Psicoanalisi del ” dottor S”

Psicoanalisi del

Il  romanzo,  considerato  il  capolavoro  di  Svevo,  il  primo  “romanzo  d’analisi”  italiano, rappresentativo  di  tutta  la  sua  opera,  è  introdotto  e  chiuso  tra  due  “documenti”:  la  lettera dello  psicanalista  “dottor  S.”  (che  costituisce  la  prefazione)    e  l’ultimo  manoscritto  del protagonista,  Zeno  Contini.

L’elemento  paratestuale  della  prefazione  guida  il  lettore  verso  l’interpretazione  dell’opera  e la  caratterizza,  insieme  alla  struttura  aperta  (di  memoriale),    alla  dissoluzione  della  trama (la  frantumazione  della  storia  in  ricordi  più  salienti)  e  all’impostazione  in  episodi  autonomi, dal  passato  più  remoto  dell’infanzia  a  quello  più  recente  della  senilità,  che  danno  corpo  al monologo  interiore  del  protagonista.

Nella  sua  lettera,  il  dottor  S.,  spiega  di  aver  deciso  di  pubblicare  a  scopo  vendicativo  le confessioni  scritte  di  Zeno,  perchè  indignato  dalla  sua  mancanza  di  volontà  di  “curarsi”, avvisando  il  lettore  di  non  credere  al  racconto  del  nevrotico  paziente  . Così,  già  nella  prefazione,  dove  anche  la  figura  rispettabile  del  medico  perde  di  credibilità, comportandosi  in  maniera  molto  poco  professionale,  quasi  puerile,  si  preannuncia  la relatività  delle  verità  del  racconto,  che  è  anche  la  relatività  dell’essere  “sani”  o  “malati”. Zeno  è  un  borghese  benestante,  ormai  anziano,  che  si  sente  “malato”  o  “inetto”, condannato  ad  essere  nullità  già  nel  destino  del  suo  nome  (Zeno=zero,  Cosini=piccola  cosa), continuamente  in  cerca  di  una  guarigione  dal  suo  indefinibile  malessere,  assimilabile all’ipocondria,  attraverso  tentativi  goffi  e  controproducenti.

Il  “dottor  S.”,  personaggio  ispirato  a  Sigmund  Freud  o  più  verosimilmente  a  Edoardo  Weiss, l’analista  triestino  di  Svevo,  rappresenta  nel  bene  e  nel  male,  la  neo-nata  scienza  della psicanalisi  e  in  particolare  la  branca  della  “psicosomatica”,  alla  ricerca  di  connessioni  tra  i disturbi  somatici  e  i  fattori  psicologici  scatenanti.
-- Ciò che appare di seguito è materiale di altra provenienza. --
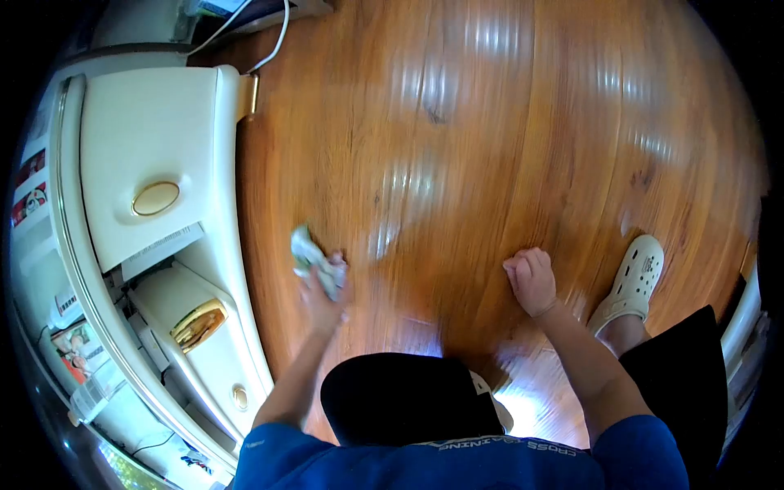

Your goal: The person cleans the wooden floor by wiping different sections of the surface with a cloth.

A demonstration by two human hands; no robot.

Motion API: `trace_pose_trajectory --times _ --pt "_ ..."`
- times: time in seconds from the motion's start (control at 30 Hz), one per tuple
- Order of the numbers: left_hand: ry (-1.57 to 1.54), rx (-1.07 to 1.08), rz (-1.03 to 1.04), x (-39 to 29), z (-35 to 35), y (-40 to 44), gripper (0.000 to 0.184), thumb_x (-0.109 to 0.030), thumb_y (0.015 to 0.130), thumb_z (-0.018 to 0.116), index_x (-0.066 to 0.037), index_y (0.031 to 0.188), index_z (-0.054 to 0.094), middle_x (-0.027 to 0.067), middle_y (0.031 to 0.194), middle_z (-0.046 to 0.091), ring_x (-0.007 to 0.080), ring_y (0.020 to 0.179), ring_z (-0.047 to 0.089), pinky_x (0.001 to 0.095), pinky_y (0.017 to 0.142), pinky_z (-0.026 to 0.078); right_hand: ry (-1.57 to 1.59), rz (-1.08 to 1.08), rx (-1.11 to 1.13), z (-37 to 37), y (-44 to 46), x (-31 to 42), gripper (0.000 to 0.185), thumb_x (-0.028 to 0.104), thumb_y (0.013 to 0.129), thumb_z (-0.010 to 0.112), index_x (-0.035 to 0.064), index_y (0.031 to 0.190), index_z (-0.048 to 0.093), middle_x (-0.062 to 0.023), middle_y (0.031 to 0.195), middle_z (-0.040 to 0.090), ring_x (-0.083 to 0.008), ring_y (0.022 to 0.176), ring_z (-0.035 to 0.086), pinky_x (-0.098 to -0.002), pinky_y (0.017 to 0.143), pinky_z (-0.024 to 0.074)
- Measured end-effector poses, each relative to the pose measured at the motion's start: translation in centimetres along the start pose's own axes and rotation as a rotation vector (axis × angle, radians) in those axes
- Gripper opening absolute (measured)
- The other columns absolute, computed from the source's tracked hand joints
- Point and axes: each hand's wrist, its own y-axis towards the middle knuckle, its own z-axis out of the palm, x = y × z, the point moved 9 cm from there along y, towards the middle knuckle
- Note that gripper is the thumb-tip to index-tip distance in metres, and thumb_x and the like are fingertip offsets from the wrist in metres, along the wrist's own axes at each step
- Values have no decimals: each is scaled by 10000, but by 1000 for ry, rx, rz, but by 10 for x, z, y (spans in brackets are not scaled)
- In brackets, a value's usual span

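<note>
My left hand grips a pale, crumpled cloth above or against the wooden floor, beside the white cabinet. The hand is slightly blurred, and the cloth sticks out past its fingers. Over the floor on the right, my right hand is closed with its fingers curled in, and no object shows in it. Whether that hand touches the floor is hard to tell.
A white cabinet with gold-trimmed handles runs along the left side. White cables hang at the top left. My foot in a white clog is at the right, near my dark-clothed knee.
</note>
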Motion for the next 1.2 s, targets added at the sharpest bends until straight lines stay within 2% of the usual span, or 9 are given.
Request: trace_pose_trajectory --times 0.1,0.13,0.23,0.43,0.6,0.73,0.87,1.0,1.2 --pt "142 432 516 -127 38 -32 895 -302 761 702 -23 1464 224 336 1249 388 496 1149 407 511 975 377 -7 -14 21 6 -11 2 179 58 741 697 75 838 547 -99 830 562 -287 782 545 -400 669 426" --pt "77 542 472 -158 49 -21 869 -300 752 703 -12 1445 265 342 1272 367 511 1173 372 526 992 357 -28 -7 26 8 -9 -2 173 67 748 693 73 835 543 -97 827 563 -287 779 544 -405 669 424" --pt "403 581 753 -231 84 20 853 -364 707 738 -153 1440 355 230 1305 406 386 1145 441 475 996 356 -7 -10 48 3 -3 2 173 72 744 696 71 838 551 -94 822 564 -286 781 543 -409 670 422" --pt "513 -366 431 -331 54 227 769 -441 742 689 -120 1388 424 213 1398 342 374 1269 361 524 978 357 38 -15 79 4 -6 0 170 102 759 675 63 902 594 -86 834 570 -276 800 548 -407 688 430" --pt "171 -333 216 -366 48 346 736 -488 759 667 -123 1362 455 202 1463 326 368 1317 339 568 1014 319 95 14 111 2 -4 -1 137 131 787 620 65 907 617 -91 884 583 -259 820 554 -370 700 438" --pt "252 11 473 -452 88 308 616 -503 754 649 -228 1288 518 73 1335 497 264 1298 400 563 1019 319 87 14 110 1 -3 0 108 135 802 620 67 885 621 -88 878 588 -255 813 560 -372 693 443" --pt "282 34 960 -516 152 208 513 -385 731 703 -289 1214 562 56 1322 503 247 1283 415 570 1036 277 67 35 113 -1 -1 -2 99 138 801 625 65 866 613 -86 871 580 -251 816 560 -368 698 446" --pt "126 174 1246 -469 148 113 532 -324 698 755 -225 1190 577 55 1313 487 250 1275 406 582 1046 257 72 34 89 -2 -2 -2 97 141 799 624 66 857 603 -80 862 572 -251 816 555 -364 705 448" --pt "269 319 1219 -289 87 34 574 -345 636 757 -251 1182 610 58 1273 512 287 1167 472 598 966 292 60 26 119 3 -6 -4 130 142 790 569 76 901 586 -69 888 558 -239 855 536 -353 756 438"
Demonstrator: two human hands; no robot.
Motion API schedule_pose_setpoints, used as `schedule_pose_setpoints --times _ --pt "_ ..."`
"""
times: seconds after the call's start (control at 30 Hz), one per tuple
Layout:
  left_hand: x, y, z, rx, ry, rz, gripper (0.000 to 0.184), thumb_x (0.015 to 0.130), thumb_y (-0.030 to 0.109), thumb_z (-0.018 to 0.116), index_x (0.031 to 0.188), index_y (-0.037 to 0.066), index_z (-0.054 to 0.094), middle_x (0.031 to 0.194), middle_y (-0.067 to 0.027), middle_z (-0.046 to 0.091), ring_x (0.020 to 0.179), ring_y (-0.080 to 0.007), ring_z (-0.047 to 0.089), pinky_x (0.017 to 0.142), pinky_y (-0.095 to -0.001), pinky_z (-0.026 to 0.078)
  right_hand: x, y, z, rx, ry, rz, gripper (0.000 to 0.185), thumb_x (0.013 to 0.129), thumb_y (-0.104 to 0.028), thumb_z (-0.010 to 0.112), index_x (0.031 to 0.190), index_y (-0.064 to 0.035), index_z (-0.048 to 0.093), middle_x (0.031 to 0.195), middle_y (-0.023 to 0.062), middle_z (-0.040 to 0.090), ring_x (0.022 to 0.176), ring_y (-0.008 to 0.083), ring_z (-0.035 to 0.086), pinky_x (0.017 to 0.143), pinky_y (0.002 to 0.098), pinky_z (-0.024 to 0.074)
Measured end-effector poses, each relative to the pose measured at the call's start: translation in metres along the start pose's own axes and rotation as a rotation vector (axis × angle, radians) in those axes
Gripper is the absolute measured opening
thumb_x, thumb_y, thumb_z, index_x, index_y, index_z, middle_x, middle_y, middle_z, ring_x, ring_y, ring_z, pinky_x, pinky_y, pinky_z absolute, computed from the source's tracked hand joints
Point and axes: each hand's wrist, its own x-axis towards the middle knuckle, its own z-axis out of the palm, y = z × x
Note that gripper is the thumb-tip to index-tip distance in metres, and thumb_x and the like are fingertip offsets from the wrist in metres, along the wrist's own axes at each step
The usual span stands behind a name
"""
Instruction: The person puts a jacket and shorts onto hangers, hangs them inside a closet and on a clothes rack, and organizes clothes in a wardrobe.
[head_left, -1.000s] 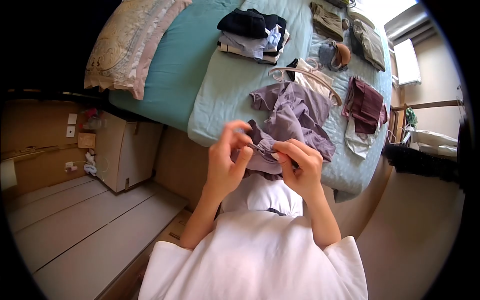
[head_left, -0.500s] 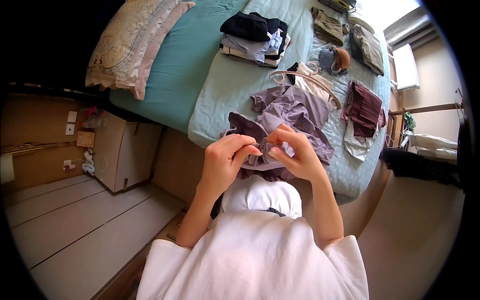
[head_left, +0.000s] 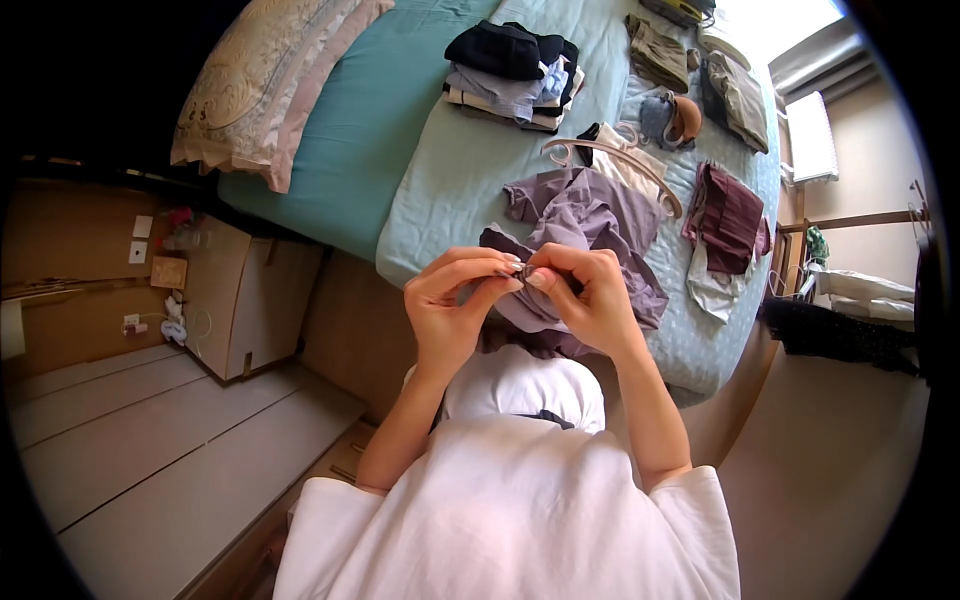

Il  dottor  S.  consiglia  a  Zeno  di  affrontare  la  sua  “malattia”,  di  presunta  origine  psicologica, con    una  terapia  basata  sulla  trascrizione  dei  suoi  ricordi  in  forma  autobiografica:  ne  deriva un  “racconto  di  sè”  in  prima  persona,  composto  da  alcune  “tappe”  della  vita  di  Zeno, evocate  con  stile  ironico,  condizionato  dal  controverso  rapporto  tra  psicanalista  e  paziente, caratterizzato  da  bugie  e  pseudoverità. Nell’ultimo  capitolo,  l’ottavo,  intitolato  appunto  “Psicanalisi”,  Zeno  interrompe  la  “cura”, confessando  che  è  fallita:  non  è  stata  la  sua  avventura  psichica  “nel  bosco”  del  suo inconscio,  ma  addirittura  il  commercio  di  armi  intrapreso  durante  la  prima  guerra  mondiale, a  fargli  comprendere  che  il  suo  stato  di  “malato”  non  è  un  vero  handicap,  ma  una predisposizione  a  comprendere  la  vera  essenza  delle  cose,  predisposizione  che  manca  ai “sani”  che  non  mettendosi  in  discussione,  restano  cristallizzati  nelle  loro  idee. In  conclusione  Zeno  si  dice  guarito  nel  fisico  (come  confermato  anche  dalle  analisi  di laboratorio  del  dottor  Paoli,  medico  tradizionale,  antitesi  del  dottor  S.)  e  nella  psiche, perchè  finalmente  ha  preso  coscienza  delle  sue  imperfezioni  e  dei  suoi  limiti. Zeno  afferma  che  “la  vita  attuale  è  inquinata  alle  radici”  e  il  non  avvedersene  condanna l’umanità  all’autodistruzione,  evocando  l’immagine  di  un  uomo  “sano”,  intento  a  far  saltare il  pianeta  con  un  nuovo  e  potente  esplosivo,    riducendolo  a  una  nebulosa  errante  “…priva  di parassiti  e  malattie”.